Exercise → Nothing in the data below may be left out; return all of it exactly.

Collected material →
———
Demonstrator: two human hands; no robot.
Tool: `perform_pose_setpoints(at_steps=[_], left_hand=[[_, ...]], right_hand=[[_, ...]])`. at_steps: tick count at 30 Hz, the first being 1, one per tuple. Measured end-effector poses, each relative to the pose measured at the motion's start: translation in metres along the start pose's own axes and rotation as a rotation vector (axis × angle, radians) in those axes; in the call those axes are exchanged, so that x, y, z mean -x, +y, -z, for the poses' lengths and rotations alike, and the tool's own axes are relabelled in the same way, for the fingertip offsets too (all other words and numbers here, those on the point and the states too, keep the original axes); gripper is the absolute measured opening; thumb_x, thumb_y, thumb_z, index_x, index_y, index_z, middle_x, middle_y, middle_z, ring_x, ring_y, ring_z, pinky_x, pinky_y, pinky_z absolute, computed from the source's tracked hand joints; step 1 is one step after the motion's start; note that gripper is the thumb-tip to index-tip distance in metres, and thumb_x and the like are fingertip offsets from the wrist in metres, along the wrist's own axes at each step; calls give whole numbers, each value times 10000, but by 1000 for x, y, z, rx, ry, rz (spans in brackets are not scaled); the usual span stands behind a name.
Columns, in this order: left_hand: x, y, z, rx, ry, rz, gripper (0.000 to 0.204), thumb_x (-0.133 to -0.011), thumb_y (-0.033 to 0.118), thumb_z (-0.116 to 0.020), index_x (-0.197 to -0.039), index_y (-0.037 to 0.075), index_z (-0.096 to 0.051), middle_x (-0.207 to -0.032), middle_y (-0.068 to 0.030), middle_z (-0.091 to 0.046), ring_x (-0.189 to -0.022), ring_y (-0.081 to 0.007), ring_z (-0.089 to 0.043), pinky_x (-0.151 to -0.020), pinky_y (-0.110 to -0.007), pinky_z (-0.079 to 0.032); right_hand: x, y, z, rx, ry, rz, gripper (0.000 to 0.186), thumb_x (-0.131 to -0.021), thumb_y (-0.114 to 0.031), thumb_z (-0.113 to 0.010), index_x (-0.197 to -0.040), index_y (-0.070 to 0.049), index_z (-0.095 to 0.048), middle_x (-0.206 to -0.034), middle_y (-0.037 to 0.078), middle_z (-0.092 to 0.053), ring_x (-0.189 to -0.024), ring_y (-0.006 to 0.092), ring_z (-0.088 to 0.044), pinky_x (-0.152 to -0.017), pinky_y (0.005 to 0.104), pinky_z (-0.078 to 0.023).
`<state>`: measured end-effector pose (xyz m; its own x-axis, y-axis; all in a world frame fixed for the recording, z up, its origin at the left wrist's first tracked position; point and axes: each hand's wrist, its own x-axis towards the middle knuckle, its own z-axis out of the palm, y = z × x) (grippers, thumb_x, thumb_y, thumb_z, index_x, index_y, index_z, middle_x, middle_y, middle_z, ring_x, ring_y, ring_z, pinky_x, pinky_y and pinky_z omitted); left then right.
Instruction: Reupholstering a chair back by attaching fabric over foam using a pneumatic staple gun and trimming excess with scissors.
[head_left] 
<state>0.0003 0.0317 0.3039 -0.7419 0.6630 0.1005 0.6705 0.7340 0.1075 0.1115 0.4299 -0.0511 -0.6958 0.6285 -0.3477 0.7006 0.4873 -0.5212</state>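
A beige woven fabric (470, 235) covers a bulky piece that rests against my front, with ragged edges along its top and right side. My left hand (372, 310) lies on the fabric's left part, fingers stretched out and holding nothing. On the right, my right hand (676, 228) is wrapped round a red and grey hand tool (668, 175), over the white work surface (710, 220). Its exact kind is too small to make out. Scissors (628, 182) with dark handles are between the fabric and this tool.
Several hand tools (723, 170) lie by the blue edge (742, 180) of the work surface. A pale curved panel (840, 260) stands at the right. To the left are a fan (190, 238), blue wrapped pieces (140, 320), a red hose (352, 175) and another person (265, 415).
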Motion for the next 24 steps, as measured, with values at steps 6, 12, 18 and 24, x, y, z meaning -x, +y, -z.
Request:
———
Result of this task →
Demonstrator: two human hands; no robot.
Tool: `perform_pose_setpoints(at_steps=[_], left_hand=[[_, ...]], right_hand=[[_, ...]])`. at_steps: tick count at 30 Hz, the first being 1, one per tuple. Measured end-effector poses, each relative to the pose measured at the motion's start: translation in metres along the start pose's own axes and rotation as a rotation vector (axis × angle, radians) in those axes; in the call those axes are exchanged, so that x, y, z mean -x, +y, -z, for the poses' lengths and rotations alike, and the tool's own axes are relabelled in the same way, for the fingertip offsets too (all other words and numbers here, those on the point and the states too, keep the original axes); gripper is the absolute measured opening; thumb_x, thumb_y, thumb_z, index_x, index_y, index_z, middle_x, middle_y, middle_z, ring_x, ring_y, ring_z, pinky_x, pinky_y, pinky_z absolute, computed from the source's tracked hand joints; step 1 is one step after the motion's start; note that gripper is the thumb-tip to index-tip distance in metres, and thumb_x and the like are fingertip offsets from the wrist in metres, along the wrist's own axes at each step; calls give whole numbers, each value times 10000, but by 1000 for x, y, z, rx, ry, rz (spans in brackets are not scaled); the usual span stands behind a name.
Columns, in this order: left_hand: x, y, z, rx, ry, rz, gripper (0.000 to 0.204), thumb_x (-0.133 to -0.011), thumb_y (-0.033 to 0.118), thumb_z (-0.116 to 0.020), index_x (-0.197 to -0.039), index_y (-0.037 to 0.075), index_z (-0.096 to 0.051), middle_x (-0.207 to -0.032), middle_y (-0.068 to 0.030), middle_z (-0.091 to 0.046), ring_x (-0.189 to -0.022), ring_y (-0.081 to 0.007), ring_z (-0.089 to 0.043), pinky_x (-0.151 to -0.020), pinky_y (-0.110 to -0.007), pinky_z (-0.079 to 0.032); right_hand: x, y, z, rx, ry, rz, gripper (0.000 to 0.186), thumb_x (-0.131 to -0.021), thumb_y (-0.114 to 0.031), thumb_z (-0.113 to 0.010), index_x (-0.197 to -0.040), index_y (-0.070 to 0.049), index_z (-0.095 to 0.048), middle_x (-0.206 to -0.034), middle_y (-0.037 to 0.078), middle_z (-0.092 to 0.053), ring_x (-0.189 to -0.024), ring_y (-0.006 to 0.092), ring_z (-0.088 to 0.044), pinky_x (-0.152 to -0.017), pinky_y (0.005 to 0.104), pinky_z (-0.078 to 0.023).
`<state>`: measured end-effector pose (xyz m; its own x-axis, y-axis; all in a world frame fixed for the recording, z up, its origin at the left wrist's first tracked position; point and axes: each hand's wrist, its own x-axis towards the middle knuckle, its own z-axis out of the palm, y = z × x) (grippers, thumb_x, thumb_y, thumb_z, index_x, index_y, index_z, middle_x, middle_y, middle_z, ring_x, ring_y, ring_z, pinky_x, pinky_y and pinky_z omitted); left then right.
Instruction: Reupholstering a chair back by attaching fabric over foam using a pneumatic staple gun and trimming excess with scissors.
[head_left] 
<state>0.0003 0.0317 0.3039 -0.7419 0.6630 0.1005 0.6705 0.7340 0.1075 0.1115 0.4299 -0.0511 -0.6958 0.6285 -0.3477 0.7006 0.4873 -0.5212</state>
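A beige woven fabric (470, 235) covers a bulky piece that rests against my front, with ragged edges along its top and right side. My left hand (372, 310) lies on the fabric's left part, fingers stretched out and holding nothing. On the right, my right hand (676, 228) is wrapped round a red and grey hand tool (668, 175), over the white work surface (710, 220). Its exact kind is too small to make out. Scissors (628, 182) with dark handles are between the fabric and this tool.
Several hand tools (723, 170) lie by the blue edge (742, 180) of the work surface. A pale curved panel (840, 260) stands at the right. To the left are a fan (190, 238), blue wrapped pieces (140, 320), a red hose (352, 175) and another person (265, 415).
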Motion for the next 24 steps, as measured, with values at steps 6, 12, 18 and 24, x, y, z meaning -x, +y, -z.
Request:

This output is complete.